This is not
the time to focus on trivia
Trivia - a
collection of insignificant or obscure items, details, or information. Sound familiar? Is the trivia in your organization getting in
the way of your growth, profits, success, effective communication or overall
performance? It’s really hard to know
if you have numerous locations, over 10 employees, a heavy top-down management
style, a micromanagement corporate culture or you are just flat out too busy to
sit back and view your organization from a unique or different
perspective. But I will go out on a limb
here and bet – that somewhere in your organization the Trivia is getting in the
way of your growth, sales, profits or overall organization or department
performance.
What is
corporate trivia? Well the list is far
too long to illustrate here but I will share a few examples to justify my
previous statement.
If you were
to take any department in your organization such as – operations, finance,
sales, administration, distribution, R & D, customer service or any other
piece of your business it would be hard to believe that in each business area
there are not some: politics, personal agendas, egos, sacred cows or areas of
conflict that are getting in the way of that departments or the other areas of
the business that they routinely interact with each others effectiveness and
performance.
I define
trivia from a corporate perspective as the unimportant “stuff” that gets more
attention than it deserves or tends to get in the way of major decisions,
actions or initiatives by individuals or groups of individuals.
Let me give
you just two of the things that I have witnessed in the past several
months. And these are real examples not
ones I have conjured up just for this article.
-At a
weekly management staff meeting that I attended for a client the group spent
over an hour discussing how to improve top-down communication. The problem was that there were only 3 people
in the room (out of 15 managers) who contributed to the discussion. The President, CEO and CFO did all of the
talking. Trivia? Well, if you have a communication problem in
your organization that’s not trivia but if you get hung up on the details
rather than the root corporate cause you’ll never solve the problem.
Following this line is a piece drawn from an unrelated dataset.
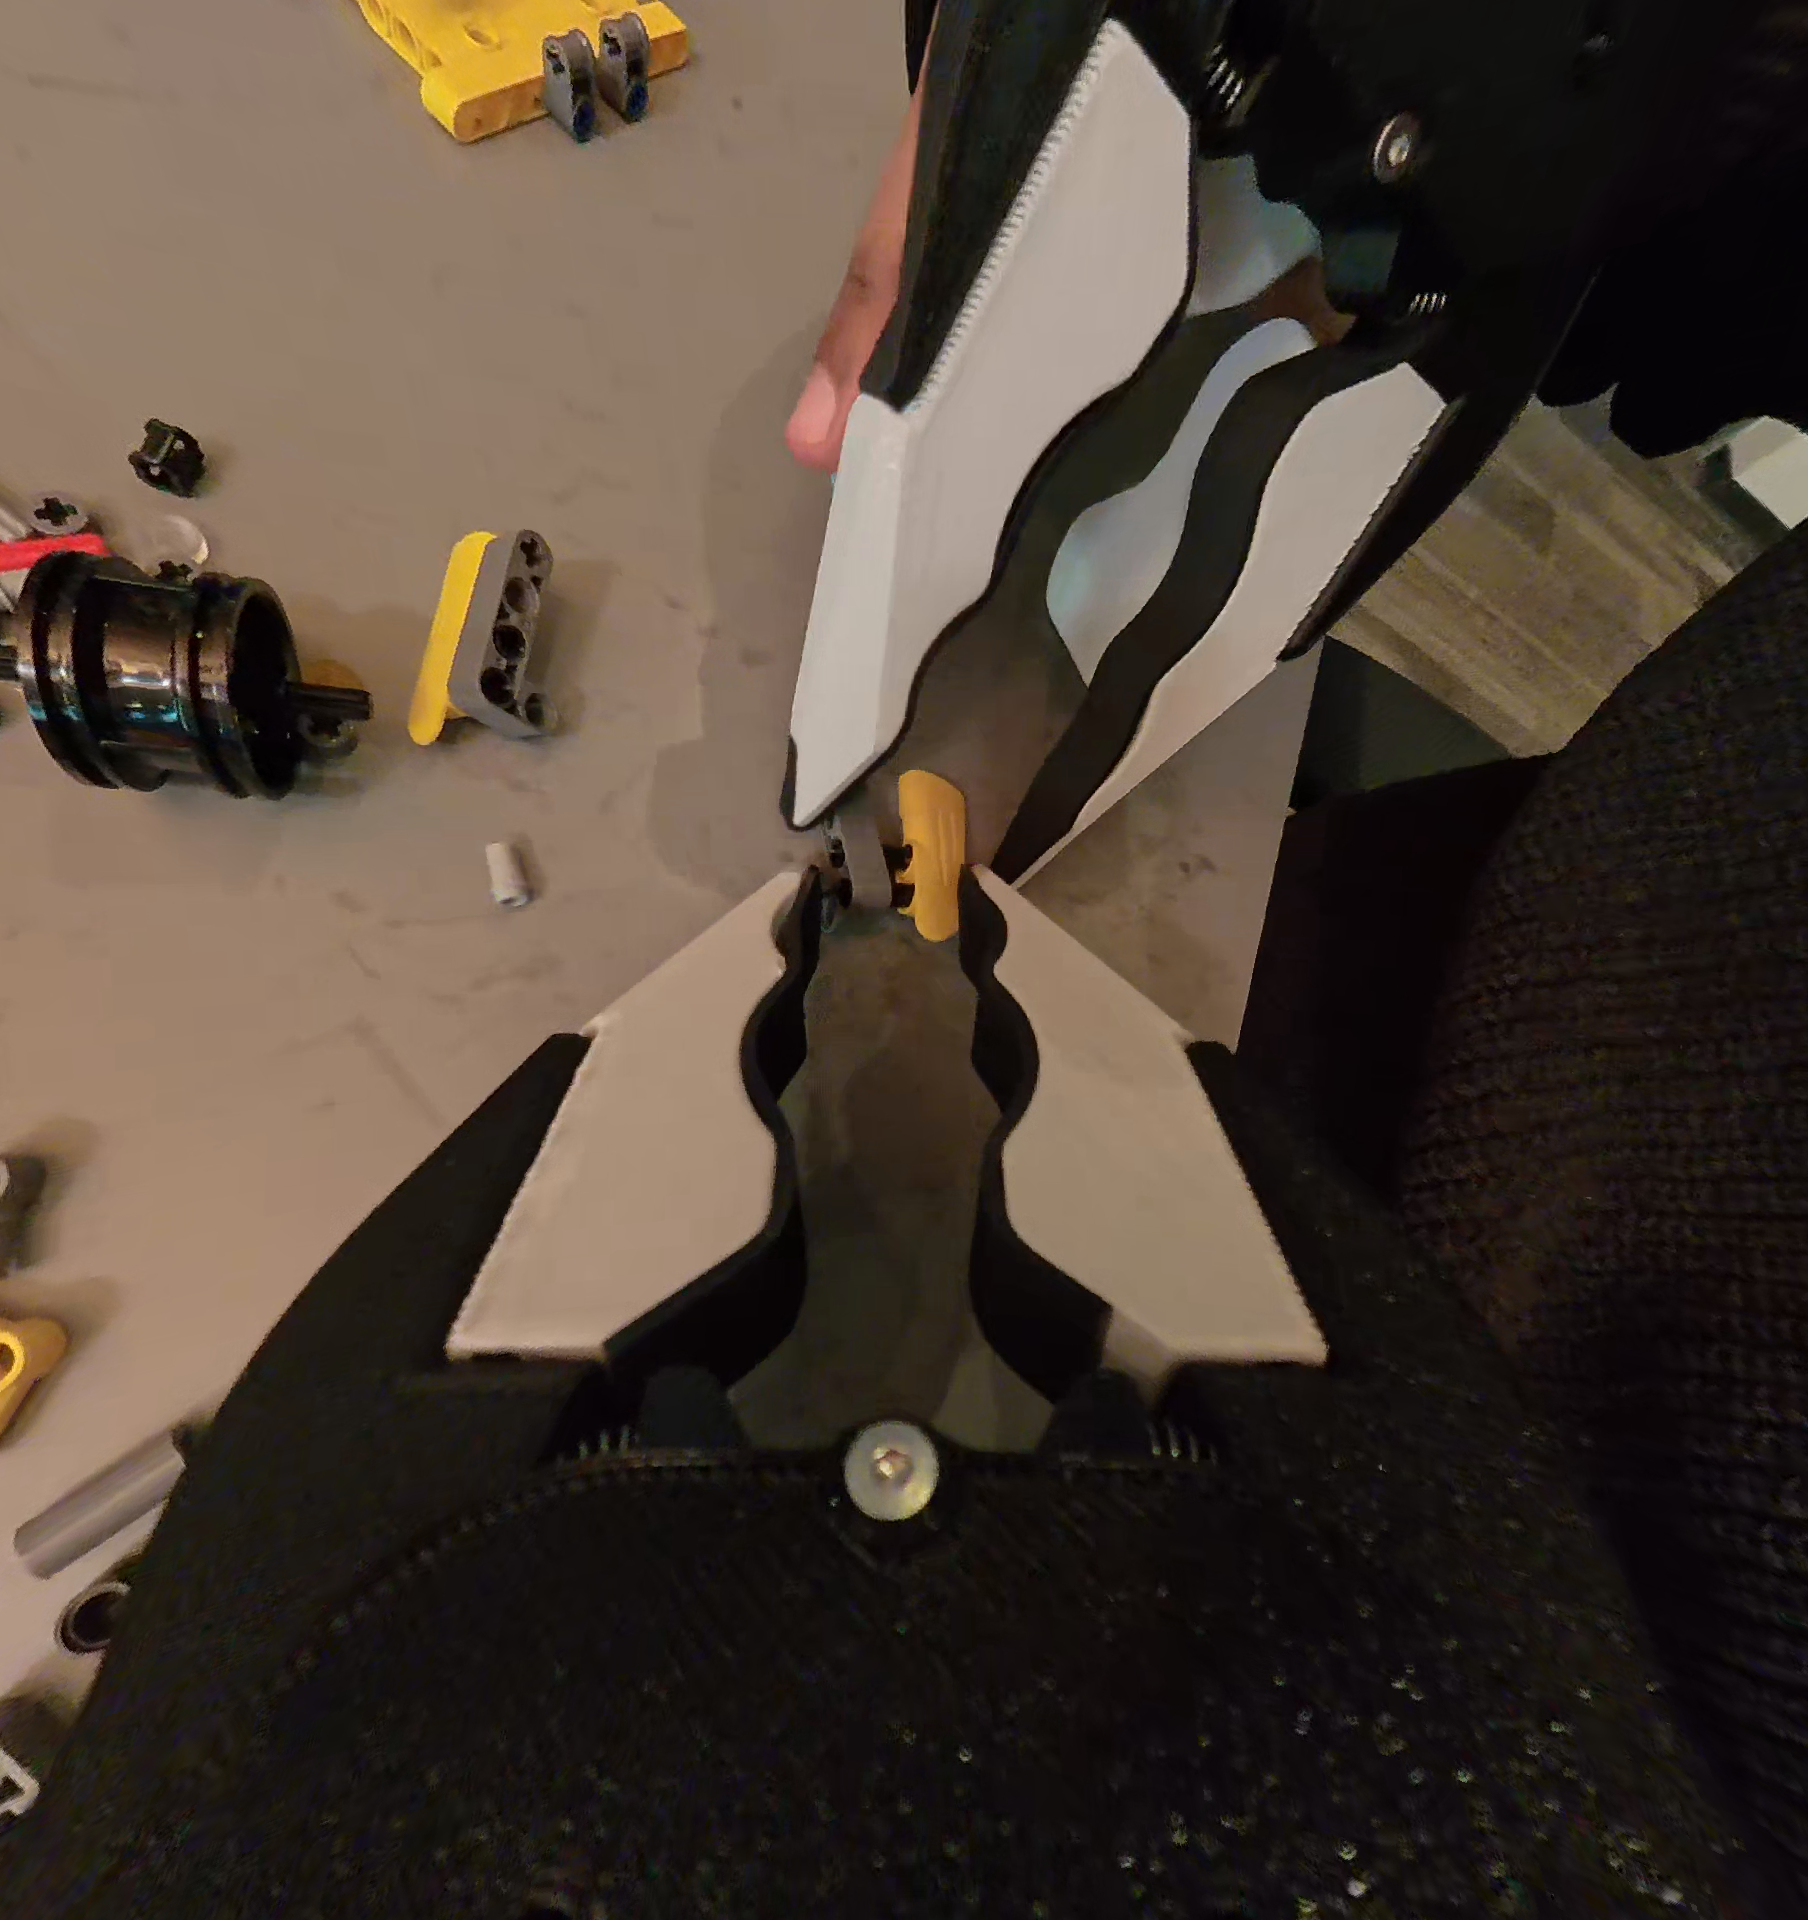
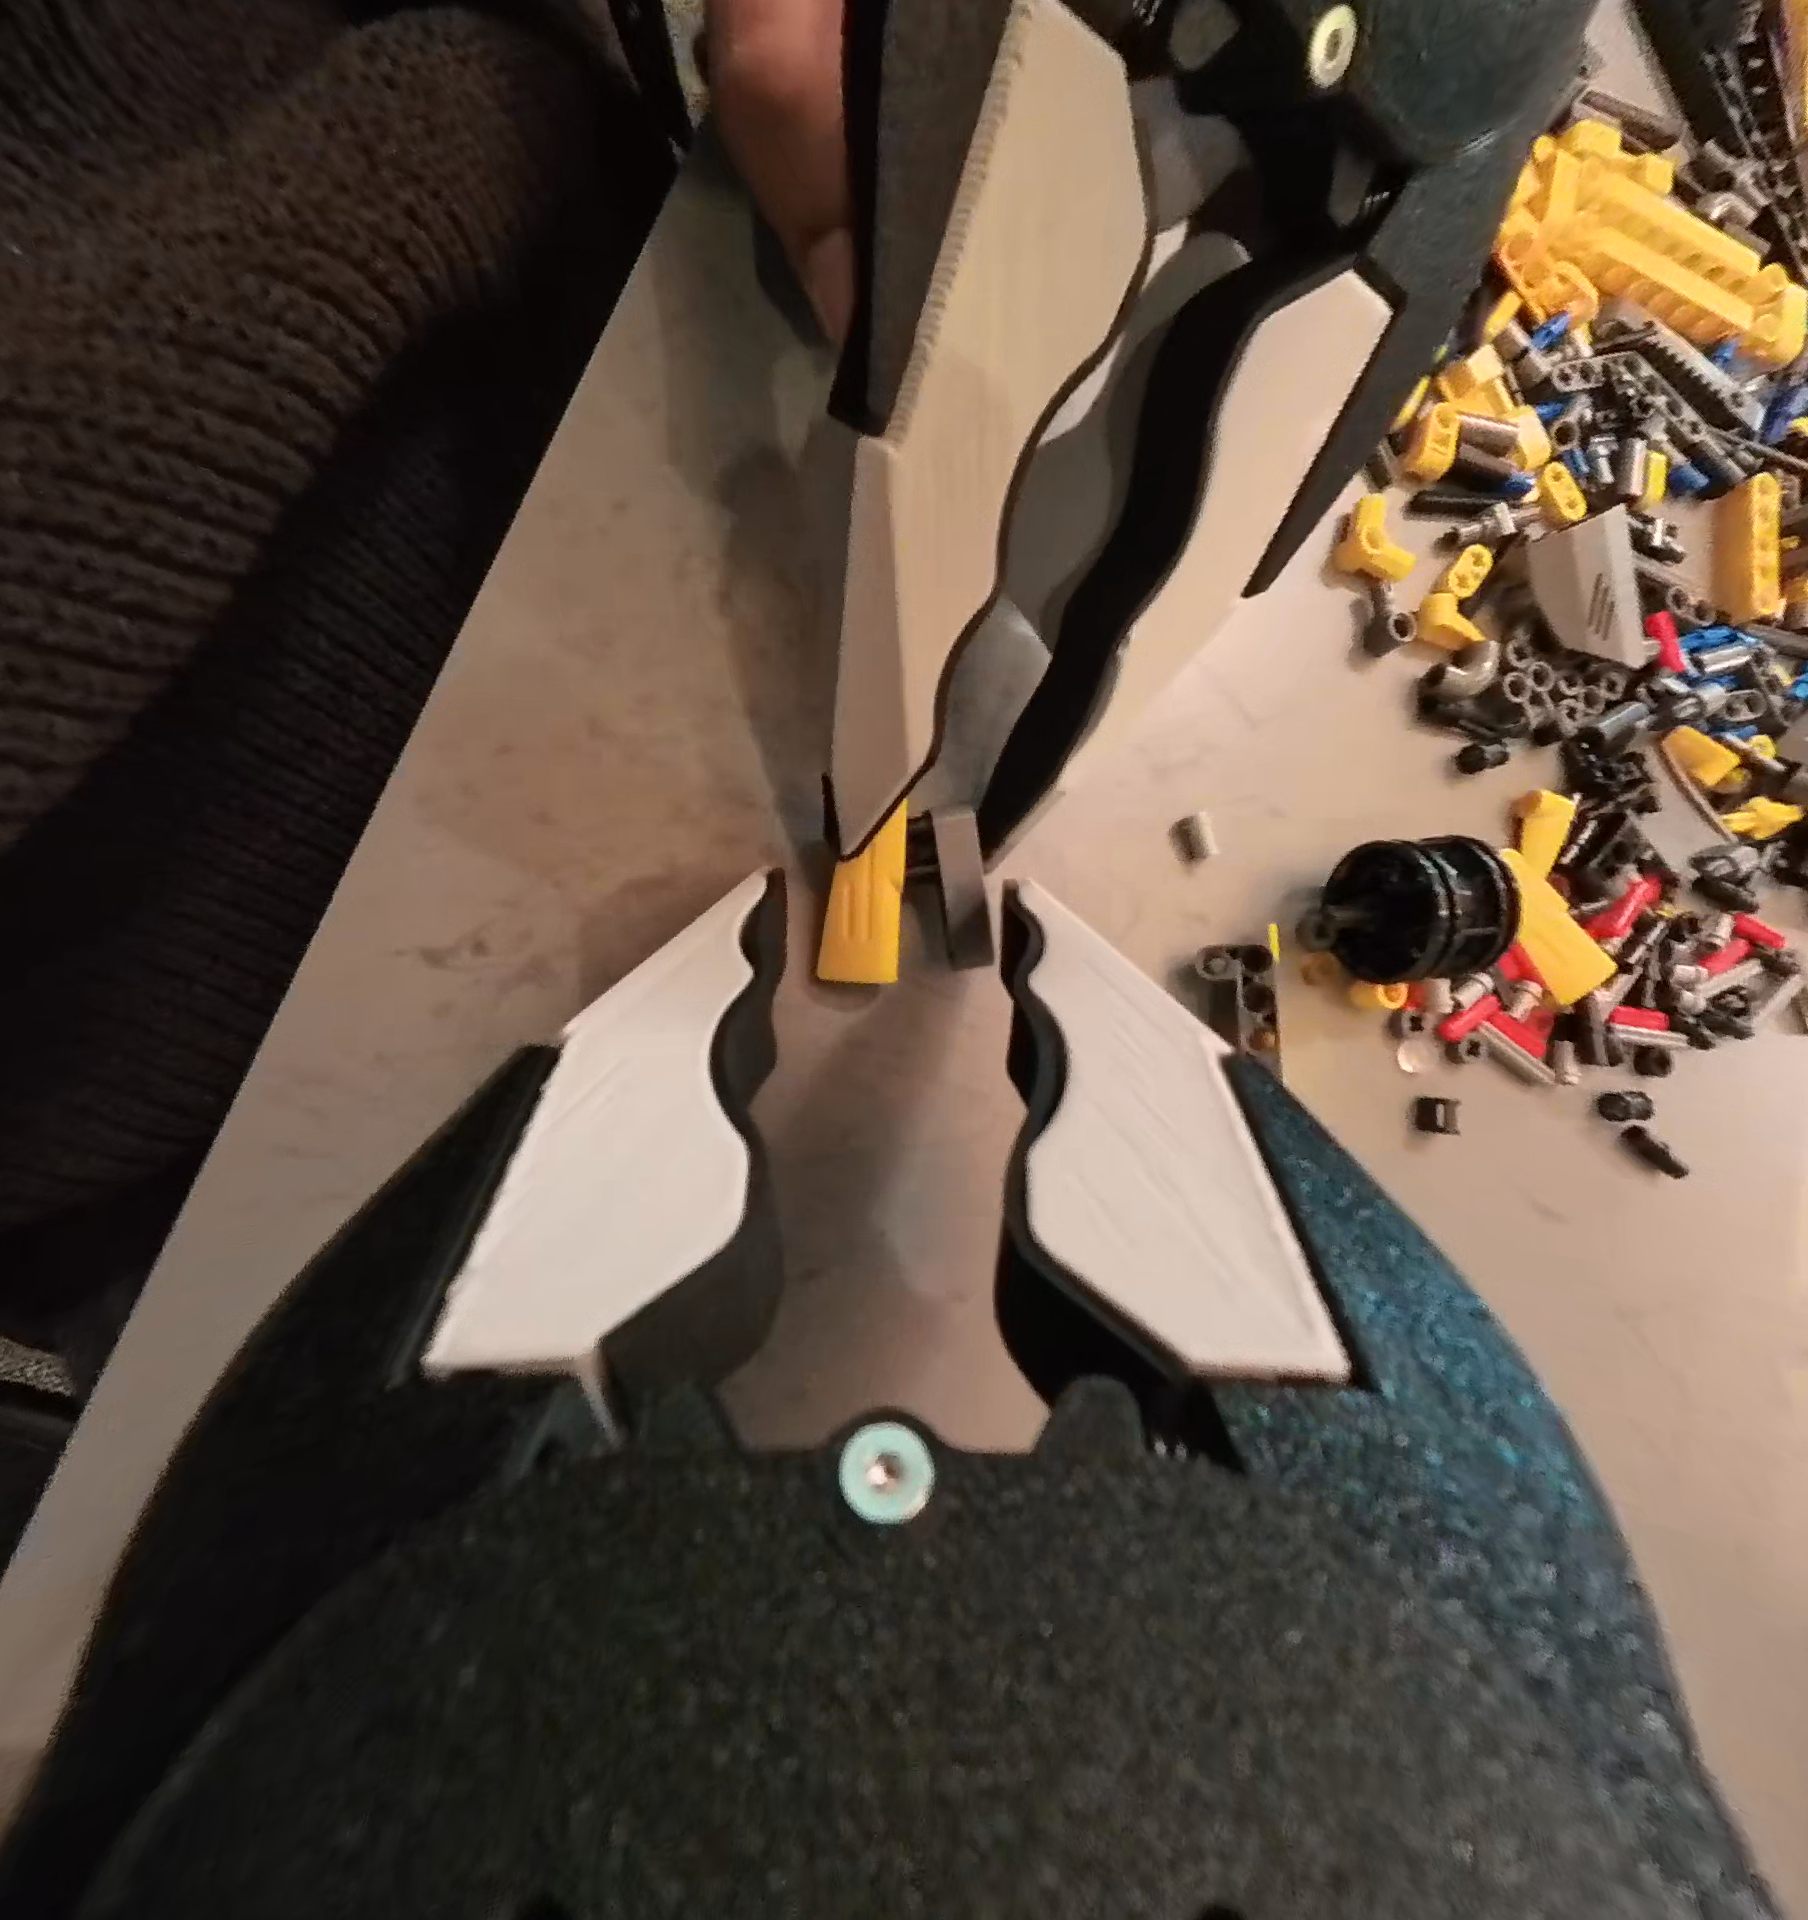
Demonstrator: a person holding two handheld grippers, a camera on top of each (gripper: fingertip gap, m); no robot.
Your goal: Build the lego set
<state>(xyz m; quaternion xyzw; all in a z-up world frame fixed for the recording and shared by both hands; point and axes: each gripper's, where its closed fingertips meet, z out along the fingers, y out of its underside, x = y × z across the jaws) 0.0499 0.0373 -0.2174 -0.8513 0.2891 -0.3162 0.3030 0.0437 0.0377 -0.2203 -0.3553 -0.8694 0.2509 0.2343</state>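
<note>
Small piece: a yellow curved panel (image 1: 929, 854) pinned to a grey beam (image 1: 865, 868) – it sits between both sets of jaws, low over the bench (image 1: 360, 312).
Left gripper (image 1: 892, 878): jaws squeezed onto the piece, one tip on each side.
Right gripper (image 2: 887, 891): jaws a bit apart; tips beside the piece, touch unclear.
Hidden: black pins mostly covered.
Nearby: black wheel hub (image 1: 167, 681), heap of loose bricks (image 2: 1606, 520).

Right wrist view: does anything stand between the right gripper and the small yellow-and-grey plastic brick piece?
Nothing visible. The small yellow-and-grey plastic brick piece lies between the right gripper's open tips; the left gripper pinches it from opposite.
</note>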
It became clear to me after only a few
minutes that this was a total waste of time if senior management was unable to
engage the entire group.
-During a
recent regular weekly sales conference call with the entire sales staff who are
spread around the country the VP of sales wanted feedback on why a certain
customer in one of the 20 sales territories was unhappy. The conversation on this topic took up half
of the total call time. And yet there
were over 45 salespeople on the call.
Now I ask you, do you think the other 44 people got much out of that
call? Why didn’t the VP just have an
individual conversation with the representative involved? Later he explained to me that this problem
could become a problem for other salespeople in the future. My response – were
there some vital timely issues that did not get discussed during this call
because of the extra time spent on this topic?
I’ll let you guess what his answer was.
Trivia
takes many forms but I have learned that almost all of it is grounded in the –
corporate culture, feedback mechanisms, communication patterns or the
predominant management style of the organization.